▶ **Task description**
Would you quote the material below from its first line through the line containing "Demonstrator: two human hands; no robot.", exactly and with both ends included?

=-=-=-=-=

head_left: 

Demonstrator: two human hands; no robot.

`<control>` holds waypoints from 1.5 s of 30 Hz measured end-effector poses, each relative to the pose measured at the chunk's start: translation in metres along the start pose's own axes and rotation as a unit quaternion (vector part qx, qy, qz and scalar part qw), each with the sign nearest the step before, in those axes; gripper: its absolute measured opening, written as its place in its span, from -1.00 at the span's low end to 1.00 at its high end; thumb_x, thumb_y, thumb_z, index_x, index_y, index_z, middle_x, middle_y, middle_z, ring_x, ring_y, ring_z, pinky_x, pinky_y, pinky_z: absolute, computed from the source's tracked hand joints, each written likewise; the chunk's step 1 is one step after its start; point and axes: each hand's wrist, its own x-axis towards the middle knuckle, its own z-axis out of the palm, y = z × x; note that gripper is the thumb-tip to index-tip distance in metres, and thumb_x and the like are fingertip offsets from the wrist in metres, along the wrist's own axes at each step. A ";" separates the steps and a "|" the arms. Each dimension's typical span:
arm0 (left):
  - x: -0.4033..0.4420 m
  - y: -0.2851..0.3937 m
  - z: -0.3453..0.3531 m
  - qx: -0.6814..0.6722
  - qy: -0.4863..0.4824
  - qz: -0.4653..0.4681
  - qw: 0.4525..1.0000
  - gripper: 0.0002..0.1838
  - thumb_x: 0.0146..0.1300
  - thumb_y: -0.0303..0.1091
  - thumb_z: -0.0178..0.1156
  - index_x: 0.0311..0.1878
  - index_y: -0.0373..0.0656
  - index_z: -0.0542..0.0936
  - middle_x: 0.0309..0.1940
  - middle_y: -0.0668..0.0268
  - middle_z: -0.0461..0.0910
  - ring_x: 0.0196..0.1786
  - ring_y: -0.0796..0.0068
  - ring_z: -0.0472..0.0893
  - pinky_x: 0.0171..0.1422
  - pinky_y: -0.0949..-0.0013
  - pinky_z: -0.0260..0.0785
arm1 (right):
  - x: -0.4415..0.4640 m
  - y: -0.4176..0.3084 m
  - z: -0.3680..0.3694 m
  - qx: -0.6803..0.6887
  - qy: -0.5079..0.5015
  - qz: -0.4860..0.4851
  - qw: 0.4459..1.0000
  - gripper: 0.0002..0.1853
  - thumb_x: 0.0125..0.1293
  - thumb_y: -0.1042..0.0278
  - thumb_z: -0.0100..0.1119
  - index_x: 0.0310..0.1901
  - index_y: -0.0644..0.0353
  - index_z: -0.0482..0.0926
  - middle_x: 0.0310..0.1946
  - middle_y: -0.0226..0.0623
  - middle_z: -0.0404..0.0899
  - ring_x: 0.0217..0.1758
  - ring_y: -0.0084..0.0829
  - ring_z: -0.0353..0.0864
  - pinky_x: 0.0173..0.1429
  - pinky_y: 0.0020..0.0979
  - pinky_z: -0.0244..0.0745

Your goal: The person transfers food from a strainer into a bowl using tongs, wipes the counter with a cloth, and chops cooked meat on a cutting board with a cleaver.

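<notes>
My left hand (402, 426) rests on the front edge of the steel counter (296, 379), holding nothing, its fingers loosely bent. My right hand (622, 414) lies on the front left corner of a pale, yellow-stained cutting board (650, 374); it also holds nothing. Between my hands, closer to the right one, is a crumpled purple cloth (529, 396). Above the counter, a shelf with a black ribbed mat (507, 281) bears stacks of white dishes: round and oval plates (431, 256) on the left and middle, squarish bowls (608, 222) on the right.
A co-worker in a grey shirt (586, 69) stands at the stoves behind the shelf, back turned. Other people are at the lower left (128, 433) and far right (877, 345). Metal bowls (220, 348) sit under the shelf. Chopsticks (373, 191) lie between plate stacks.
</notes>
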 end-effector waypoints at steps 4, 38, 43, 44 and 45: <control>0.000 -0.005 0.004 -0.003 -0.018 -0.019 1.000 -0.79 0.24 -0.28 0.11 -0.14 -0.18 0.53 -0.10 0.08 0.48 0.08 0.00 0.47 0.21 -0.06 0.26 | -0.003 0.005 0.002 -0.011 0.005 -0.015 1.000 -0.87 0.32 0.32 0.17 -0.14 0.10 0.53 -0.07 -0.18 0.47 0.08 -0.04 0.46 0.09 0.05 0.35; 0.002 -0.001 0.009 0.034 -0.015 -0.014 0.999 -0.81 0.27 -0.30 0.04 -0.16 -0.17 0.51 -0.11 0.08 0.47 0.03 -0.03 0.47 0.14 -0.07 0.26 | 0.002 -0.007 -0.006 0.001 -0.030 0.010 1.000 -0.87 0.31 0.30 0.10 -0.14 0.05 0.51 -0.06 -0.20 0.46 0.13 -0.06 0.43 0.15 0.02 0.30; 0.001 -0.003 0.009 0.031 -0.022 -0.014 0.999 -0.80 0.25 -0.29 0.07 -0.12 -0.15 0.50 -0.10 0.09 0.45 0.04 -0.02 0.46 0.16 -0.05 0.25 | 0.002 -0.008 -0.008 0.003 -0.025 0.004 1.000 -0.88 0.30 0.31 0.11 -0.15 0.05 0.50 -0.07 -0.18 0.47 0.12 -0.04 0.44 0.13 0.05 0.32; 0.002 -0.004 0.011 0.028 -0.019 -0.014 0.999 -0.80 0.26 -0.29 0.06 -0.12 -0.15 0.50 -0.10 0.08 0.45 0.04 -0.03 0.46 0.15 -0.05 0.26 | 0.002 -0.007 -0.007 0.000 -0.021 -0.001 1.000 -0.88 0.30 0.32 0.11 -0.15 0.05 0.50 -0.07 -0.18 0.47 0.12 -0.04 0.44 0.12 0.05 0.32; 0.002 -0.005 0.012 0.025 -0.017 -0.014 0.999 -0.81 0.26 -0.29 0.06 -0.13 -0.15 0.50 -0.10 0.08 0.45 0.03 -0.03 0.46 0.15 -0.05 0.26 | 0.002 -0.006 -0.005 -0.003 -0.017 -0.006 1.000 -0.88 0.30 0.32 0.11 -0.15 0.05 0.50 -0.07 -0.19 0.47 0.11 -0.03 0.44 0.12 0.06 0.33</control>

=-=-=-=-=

▶ **Response below**
head_left: 

Demonstrator: two human hands; no robot.

This exercise is now finished.